Alex Pierson: So okay, let me pause you there. There are only about 45 seconds left.
Dr. Bridle: Sure, I’ll wrap it up this message.
So this has implications for blood donation. Right now Canadian Blood Services are saying that people who have been vaccinated can donate. We don’t want the transfer of these pathogenic spike proteins to fragile patients who were being transfused with that blood. This has implications for infants that are suckling. And this has serious implications for people for whom SARS Coronavirus 2 is not a high-risk pathogen, and that includes all of our children.
In short, the conclusion is, we made a big mistake, we didn’t realize it until now, we thought the spike protein was a great target antigen, we never knew the spike protein itself was a toxin and was a pathogenic protein. So by vaccinating people, we are inadvertently inoculating them with a toxin. And some people this gets into circulation. And when that happens in some people, they can cause damage, especially in the cardiovascular system. And I have many other, I don’t have time, but many other legitimate questions about the long term safety, therefore, of this vaccine, for example, with it accumulating in the ovaries, one of my questions is, will we be rendering young people infertile, some of them infertile? So I’ll stop there. I know it’s heavy heading…

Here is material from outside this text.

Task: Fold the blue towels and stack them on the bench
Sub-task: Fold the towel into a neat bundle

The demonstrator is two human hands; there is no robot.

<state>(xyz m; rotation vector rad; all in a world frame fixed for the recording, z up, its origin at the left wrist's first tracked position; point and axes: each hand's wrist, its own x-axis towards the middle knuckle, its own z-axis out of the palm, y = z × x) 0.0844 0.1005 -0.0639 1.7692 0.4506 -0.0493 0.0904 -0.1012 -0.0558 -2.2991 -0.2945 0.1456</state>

Alex Pierson: I’m up against the clock. I need like an hour when I talk to you because you have so much information and of course your one opinion of many, but you know, it’s interesting because you have a different look at it. And certainly, the time will tell on this but we’ll have you on again because I always get an interesting and different perspective from you. Doctor, thank you.
Dr. Bridle: It was my pleasure. Take care.